Yahya juga menyoroti pentingnya kesiapan fasilitas kesehatan melalui penyusunan standar operasional prosedur (SOP) yang jelas. Hal ini mencakup penguatan kapasitas tenaga medis serta ketersediaan infrastruktur pendukung untuk merespons potensi temuan kasus dengan cepat.

“Harus ada penguatan di semua fasilitas kesehatan. Baik dari infrastruktur, maupun tenaga kesehatan yang harus sudah memahami prosedur penanganan Hantavirus,” kata Yahya Zaini.

Selain infrastruktur, skrining terhadap pelaku perjalanan internasional, baik warga negara asing (WNA) maupun warga negara Indonesia (WNI), menjadi poin krusial dalam usulan tersebut. Edukasi publik secara masif juga dinilai perlu untuk memberikan pemahaman mengenai karakteristik penyakit ini.

“Bukan bermaksud untuk menakut-nakuti, tapi sekali lagi, pencegahan lebih baik. Pemerintah harus masif memberikan edukasi dan sosialisasi kepada masyarakat mengenai penyakit Hantavirus dan bahayanya bagi manusia,” tutur Yahya Zaini.

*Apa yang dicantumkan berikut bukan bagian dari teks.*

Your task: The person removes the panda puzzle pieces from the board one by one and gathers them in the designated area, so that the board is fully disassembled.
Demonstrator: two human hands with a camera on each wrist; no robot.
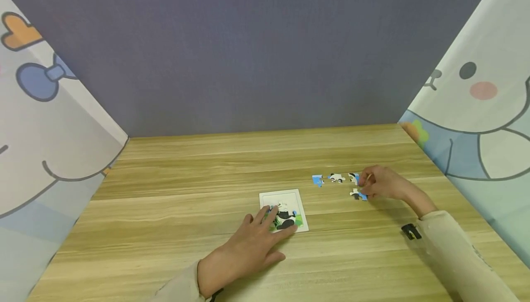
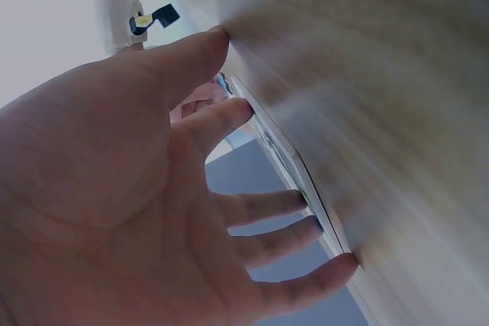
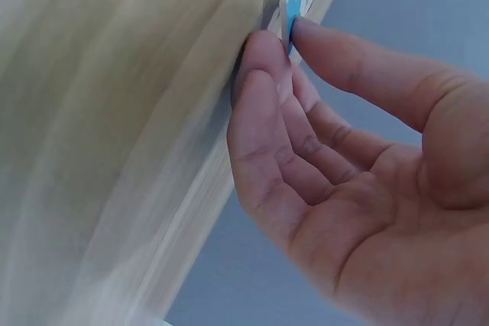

Yahya menegaskan bahwa penanganan akan jauh lebih sulit jika virus sudah menjadi wabah di masyarakat, sehingga tindakan sejak dini adalah pilihan terbaik.

“Lebih baik mencegah daripada menangani, karena kita tidak ingin penyakit ini mewabah di Indonesia,” sambungnya.

Penyediaan alat deteksi berupa fasilitas PCR di rumah sakit pusat maupun daerah menjadi usulan penutup dari pihak DPR. Teknologi ini diharapkan tersedia di lokasi strategis seperti bandara untuk mengecek penumpang dari negara-negara berisiko tinggi.

“Siapkan juga PCR di rumah-rumah sakit pusat dan daerah untuk mengantisipasi masuknya Hantavirus ke Indonesia. Jika perlu juga di bandara untuk mengecek mereka yang baru datang dari negara-negara suspek Hantavirus atau negara berisiko,” pungkas Yahya Zaini.

Menanggapi ancaman kesehatan ini, Menteri Kesehatan Budi Gunadi Sadikin menyatakan telah melakukan koordinasi dengan Organisasi Kesehatan Dunia (WHO). Kemenkes saat ini sedang mengumpulkan pedoman penanganan dan deteksi dini dari organisasi internasional tersebut.

Pemerintah menyamakan tingkat kewaspadaan Hantavirus dengan protokol penanganan pandemi Covid-19 karena sifat virusnya yang agresif. Budi memastikan ketersediaan reagen dan alat tes untuk menunjang skrining di berbagai fasilitas.

“Ini kan virus yang lumayan berbahaya, yang kita lakukan kita mempersiapkan agar skriningnya kita punya apakah itu dalam bentuk rapid test kayak Covid-19 dulu maupun reagen-reagen yang digunakan di mesin PCR," tutur Budi Gunadi Sadikin, Menteri Kesehatan.

Budi menegaskan bahwa Indonesia memiliki keunggulan infrastruktur mesin PCR yang sudah tersebar luas di berbagai wilayah. Kondisi ini memungkinkan pemerintah untuk melakukan deteksi dan penanganan secara cepat jika sewaktu-waktu Hantavirus terdeteksi masuk ke tanah air.